Set down the listing below again, exactly as written.

START Data provided

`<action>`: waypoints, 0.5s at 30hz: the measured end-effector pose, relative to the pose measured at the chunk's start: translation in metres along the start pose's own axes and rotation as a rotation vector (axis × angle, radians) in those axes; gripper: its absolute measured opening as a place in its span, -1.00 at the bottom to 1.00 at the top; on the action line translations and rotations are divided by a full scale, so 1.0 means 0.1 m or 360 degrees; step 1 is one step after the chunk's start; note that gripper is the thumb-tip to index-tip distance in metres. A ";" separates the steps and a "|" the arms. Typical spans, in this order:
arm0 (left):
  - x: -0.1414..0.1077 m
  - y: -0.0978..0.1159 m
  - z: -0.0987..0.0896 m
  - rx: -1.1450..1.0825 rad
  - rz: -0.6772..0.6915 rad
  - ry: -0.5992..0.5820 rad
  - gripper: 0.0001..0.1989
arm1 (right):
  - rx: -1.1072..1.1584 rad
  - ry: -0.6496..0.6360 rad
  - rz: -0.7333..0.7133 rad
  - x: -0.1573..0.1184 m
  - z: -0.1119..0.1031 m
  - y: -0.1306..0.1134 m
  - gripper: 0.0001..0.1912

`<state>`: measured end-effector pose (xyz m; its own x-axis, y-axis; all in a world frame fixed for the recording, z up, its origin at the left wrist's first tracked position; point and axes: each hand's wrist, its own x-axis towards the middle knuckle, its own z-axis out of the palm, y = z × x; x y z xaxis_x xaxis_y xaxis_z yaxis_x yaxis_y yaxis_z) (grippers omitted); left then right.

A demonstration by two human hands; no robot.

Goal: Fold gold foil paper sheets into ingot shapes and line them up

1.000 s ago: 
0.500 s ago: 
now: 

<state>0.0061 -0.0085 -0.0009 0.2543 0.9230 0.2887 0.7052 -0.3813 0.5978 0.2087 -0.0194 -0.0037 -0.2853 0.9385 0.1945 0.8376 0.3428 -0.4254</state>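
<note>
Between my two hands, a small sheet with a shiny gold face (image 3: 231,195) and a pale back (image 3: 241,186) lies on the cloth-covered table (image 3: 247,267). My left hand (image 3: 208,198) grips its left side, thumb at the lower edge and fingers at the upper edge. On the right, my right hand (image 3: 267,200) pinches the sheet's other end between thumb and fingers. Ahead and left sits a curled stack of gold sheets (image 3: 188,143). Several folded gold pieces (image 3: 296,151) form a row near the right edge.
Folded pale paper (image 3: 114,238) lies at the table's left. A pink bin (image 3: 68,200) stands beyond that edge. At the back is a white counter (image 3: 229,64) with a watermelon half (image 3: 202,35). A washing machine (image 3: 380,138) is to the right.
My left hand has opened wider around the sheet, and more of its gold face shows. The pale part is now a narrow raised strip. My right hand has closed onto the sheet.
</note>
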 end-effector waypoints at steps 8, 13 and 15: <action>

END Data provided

■ **Written response**:
`<action>`: waypoints, 0.5s at 30hz: the measured end-effector pose, relative to the pose measured at the chunk's start: translation in metres along the start pose's own axes and rotation as a rotation vector (axis × angle, radians) in those axes; gripper: its absolute measured opening as a place in its span, -1.00 at the bottom to 1.00 at the top; on the action line translations and rotations are divided by a full scale, so 1.0 means 0.1 m or 360 degrees; step 1 is one step after the chunk's start; note that gripper is the thumb-tip to index-tip distance in metres. A ";" separates the steps and a "|" the arms. Typical spans, in this order:
arm0 (left):
  - x: -0.1414..0.1077 m
  - y: -0.0978..0.1159 m
  - z: -0.0987..0.0896 m
  - rx: -1.1450..1.0825 rad
  - rz: -0.6772..0.6915 rad
  - ry: -0.5992..0.5820 rad
  - gripper: 0.0001..0.1989
arm1 (right):
  - rx: -1.1072..1.1584 rad
  - ry: -0.6496..0.6360 rad
  - rz: -0.7333..0.7133 rad
  - x: -0.1573..0.1184 m
  - z: -0.1119..0.1031 m
  - y: -0.1306..0.1134 m
  - gripper: 0.0001..0.1912

`<state>`: measured end-effector pose (xyz m; its own x-axis, y-axis; all in a world frame fixed for the recording, z up, its origin at the left wrist's first tracked position; point and axes: each hand's wrist, its own x-axis towards the middle knuckle, its own z-axis out of the palm, y = z × x; x y z xaxis_x xaxis_y xaxis_z yaxis_x yaxis_y yaxis_z) (grippers omitted); left then right.

A demonstration by two human hands; no robot.

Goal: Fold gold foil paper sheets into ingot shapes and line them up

1.000 s ago: 
0.500 s ago: 
now: 

<state>0.0061 -0.0085 -0.0009 0.2543 0.9230 0.2887 0.7052 -0.3813 0.5978 0.2087 -0.0194 -0.0037 -0.2853 0.9385 0.1945 0.8376 0.3428 -0.4254</state>
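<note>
Between my two hands, a small sheet with a shiny gold face (image 3: 231,195) and a pale back (image 3: 241,186) lies on the cloth-covered table (image 3: 247,267). My left hand (image 3: 208,198) grips its left side, thumb at the lower edge and fingers at the upper edge. On the right, my right hand (image 3: 267,200) pinches the sheet's other end between thumb and fingers. Ahead and left sits a curled stack of gold sheets (image 3: 188,143). Several folded gold pieces (image 3: 296,151) form a row near the right edge.
Folded pale paper (image 3: 114,238) lies at the table's left. A pink bin (image 3: 68,200) stands beyond that edge. At the back is a white counter (image 3: 229,64) with a watermelon half (image 3: 202,35). A washing machine (image 3: 380,138) is to the right.
My left hand has opened wider around the sheet, and more of its gold face shows. The pale part is now a narrow raised strip. My right hand has closed onto the sheet.
</note>
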 end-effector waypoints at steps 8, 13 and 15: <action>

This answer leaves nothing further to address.